A marine aquarium water change, however, is a little more involved. It goes without saying that a saltwater aquarium requires salt water. This can be purchased from your local fish store ready-made and brought home in containers, or mixed at your home using special marine aquarium salt and water. If you prefer to mix your own water, you’ll need salt, a refractometer or other device to measure salinity, and purified reverse osmosis water which can be obtained by purchasing a RO/DI filter, or buying it at the local fish store. You also need to allow at least several hours for the salt water to mix and come to temperature before using.
When it comes down to it, we’re maintaining our tanks and water for one thing, the fish and invertebrates that we bring into our homes as pets. This is one of the key areas where freshwater and saltwater aquariums diverge.
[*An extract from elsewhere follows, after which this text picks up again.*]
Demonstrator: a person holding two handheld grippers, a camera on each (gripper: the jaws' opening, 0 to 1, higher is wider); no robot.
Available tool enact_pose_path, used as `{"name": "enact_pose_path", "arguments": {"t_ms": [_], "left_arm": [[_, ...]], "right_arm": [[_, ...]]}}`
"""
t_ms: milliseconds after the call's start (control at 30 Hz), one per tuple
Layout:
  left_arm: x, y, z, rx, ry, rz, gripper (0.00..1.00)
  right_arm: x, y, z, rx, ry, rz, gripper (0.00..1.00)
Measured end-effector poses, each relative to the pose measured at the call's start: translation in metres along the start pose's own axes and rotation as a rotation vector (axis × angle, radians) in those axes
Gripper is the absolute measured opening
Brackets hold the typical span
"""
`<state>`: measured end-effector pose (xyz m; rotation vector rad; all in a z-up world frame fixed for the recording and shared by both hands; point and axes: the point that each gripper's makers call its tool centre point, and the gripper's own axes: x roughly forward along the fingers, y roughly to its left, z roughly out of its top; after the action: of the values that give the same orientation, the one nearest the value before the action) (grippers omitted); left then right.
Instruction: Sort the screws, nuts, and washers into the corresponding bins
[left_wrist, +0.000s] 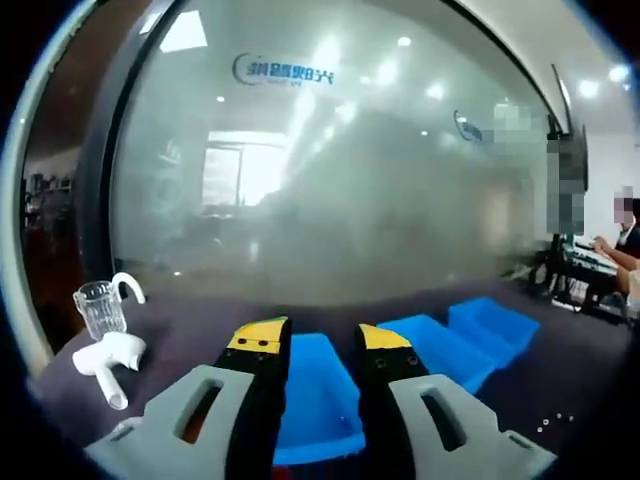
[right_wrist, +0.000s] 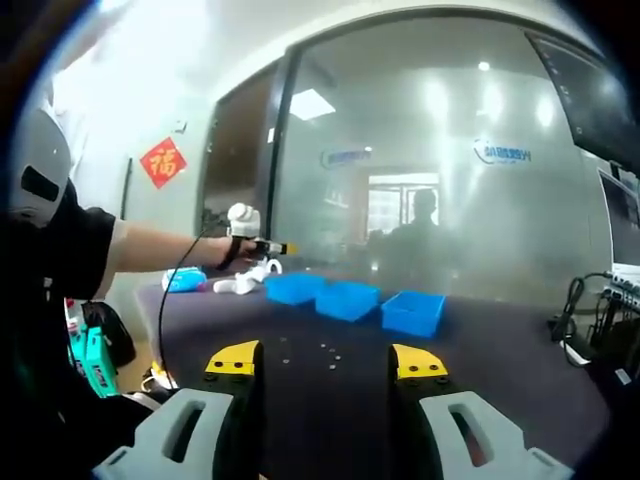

In general, freshwater fish are more muted in color, and are less varied in shape and behavior. Of course, there are exceptions, but generally freshwater fish want to blend in with their environments, and only display pops of color. Saltwater fish, however, are almost always extremely saturated in color, and vary drastically in behaviors and habits.
Some aquarists, however, are more interested in breeding their fish than color. This is one area where freshwater blows saltwater away. Most species of commercially available freshwater fish have been captive bred for decades, and can be propagated by hobbyist breeders as well. With a few exceptions like cardinals and clown fish, hobbyist level breeding is generally impossible in saltwater, and has only recently been achieved by professional growout facilities.
Invertebrates are also a common addition to the home aquarium. In freshwater, there is a rainbow of cherry and other similar shrimp to choose from, snails, and crayfish. In saltwater, the options are nearly endless, with highly unique species of crabs, sea stars, large shrimps, snails, urchins, and many more.
Though saltwater aquariums aren’t much more difficult than freshwater, and their livestock options are arguably more interesting, there’s no getting around the fact that saltwater is significantly more expensive. Most common freshwater fish cost less than $10, with the average closer to the $5 range. Saltwater fish, however, require extensive harvesting and transportation networks to get them from their reefs on the other side of the planet to your local fish store. As such, the prices for them generally begin at the $30, and can easily go into the hundreds. The equipment also tends to be much more expensive, with a decent skimmer running around double the price of popular power filters. The price can further balloon if you decide to try coral, with prices on lighting and water movement getting into the thousands of dollars.
Overall, saltwater and freshwater aquariums are not that different in difficulty, with saltwater requiring marginally more research and effort in order to be successful. However, if you love the color and variety available in marine fish, there’s simply no replacement in the freshwater world. Unfortunately, saltwater aquariums come with a steep cost of entry, making them a tough pill to swallow for casual aquarium fans, and potentially financially crippling for those of us on a budget. Ultimately, only you can decide which best fits your needs, but I hope you found this guide helpful in making your choice!